According to its own statements, the federal government is doing enough for refugees who are stuck in Bosnian camps. According to the Federal Ministry of the Interior, there are no plans to bring migrants from there to Germany without shelter. According to the agency’s report, a spokeswoman said that the federal government had “appealed to both the central government and local authorities to find workable solutions for those in need of protection immediately and, in addition to the EU, offered its support in improving the local situation.” .

About a week ago, the Lipa camp in the border area with Croatia burned down and local protests failed to relocate the people to an old barracks. The EU announced that it would provide a further 3.5 million euros for the Balkan state in order to better accommodate refugees.

SPD politicians were open to taking on those seeking protection. Representatives of the Union rejected these considerations. Criticism of this stance came from the left-wing group on Tuesday. “It is a humanitarian duty for the federal government to take in refugees from the Lipa camp and to become active in the EU in order to negotiate a European solution for the people,” said parliamentary group leader Amira Mohamed Ali the “nd”. Anyone who simply blocks now will only contribute to exacerbating the catastrophic humanitarian situation of the refugees on site. “The Federal Government must ensure that the refugees are no longer denied the right to a fair asylum procedure in the EU,” said Mohamed Ali.

The organization Pro Asyl informed the “nd” on request: “There is no chance of protection and asylum in tents at the gates of the EU. The borders to the EU must be opened. «The situation is a direct consequence of the misery administration in Greece and the illegal push backs at the EU border through Croatia. “Evacuation to EU countries is inevitable, the federal and state governments must go ahead,” said Pro Asyl.

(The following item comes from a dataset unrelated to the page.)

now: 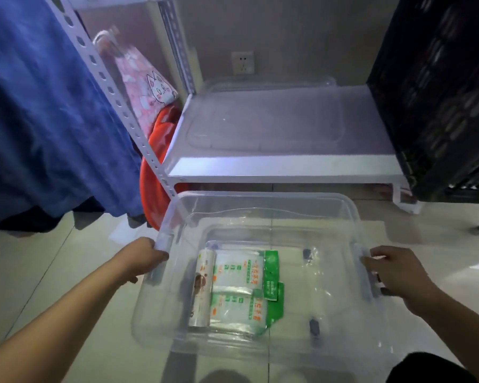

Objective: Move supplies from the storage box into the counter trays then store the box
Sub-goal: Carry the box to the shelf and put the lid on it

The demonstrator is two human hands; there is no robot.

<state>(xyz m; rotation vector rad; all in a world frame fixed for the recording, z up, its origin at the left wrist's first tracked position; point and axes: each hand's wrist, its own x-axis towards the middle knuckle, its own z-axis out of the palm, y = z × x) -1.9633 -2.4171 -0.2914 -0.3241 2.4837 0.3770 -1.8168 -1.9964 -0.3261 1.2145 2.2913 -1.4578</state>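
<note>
A clear plastic storage box point(260, 200) hangs just above the tiled floor in front of a low white shelf. My left hand point(145, 257) grips its left rim handle, and my right hand point(393, 272) grips the right one. Inside lie green-and-white supply packets point(237, 272) and a white roll point(202, 288), at the left of the box's bottom. The box's clear lid point(266, 117) lies flat on the shelf behind.
The white metal shelf point(282, 165) stands ahead, its slotted upright point(116, 98) slanting at the left. A black crate point(437, 95) fills the right side. Blue cloth point(39, 106), a pink patterned bag point(141, 87) and a red basin point(152, 175) crowd the left.
</note>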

According to the United Nations, up to 2500 migrants are currently in a desperate situation in Bosnia-Herzegovina. People have to endure at night temperatures below zero degrees, sometimes outdoors or in inadequate camps without water, electricity, toilets, showers and heating.


Lipa and Kara Tepe: Europe’s misery (neue-deutschland.de)

For the refugees on Europe’s borders, the new year begins like the old one ended – with cold, misery and uncertainty. The situation is currently coming to a head, particularly in the Bosnian refugee camp in Lipa. The International Organization for Migration had actually closed the place shortly before Christmas because it was not winter-proof. There was neither enough electricity, water nor heating. Then a fire broke out that destroyed most of the infrastructure. Since then, around 1,400 people seeking protection have been stuck in Lipa – and freezing in icy temperatures and snow. The Bosnian army wanted to pitch tents on New Year’s Day, but that shouldn’t alleviate more than the greatest need.

Not far away, misery also takes its course in the Kara Tepe refugee camp on the Greek island of Lesbos. Around 7,500 people, including children, pregnant women and the sick, live here in inhumane conditions. They share Dixie toilets that fall over in storms and showers, only a few of which have hot water. Rain slush, suicide attempts, scabies and hopelessness determine everyday life. Kara Tepe is even worse than the former Moria camp, which was destroyed in a major fire, warn aid organizations.

The EU is of course aware of these cries for help. What one should not forget despite the crocodile tears of leading politicians and the propaganda of the confederation of states: Lipa and Kara Tepe are intentionally created images – with the aim of deterring further asylum seekers. The misery caused by failure to provide assistance and the death of the refugees housed there are accepted in order to maintain the isolation of Europe. These conditions will not go away by themselves in 2021 either. There is a chance for humanity only through broad resistance from civil society.


Double city with double standards (neue-deutschland.de)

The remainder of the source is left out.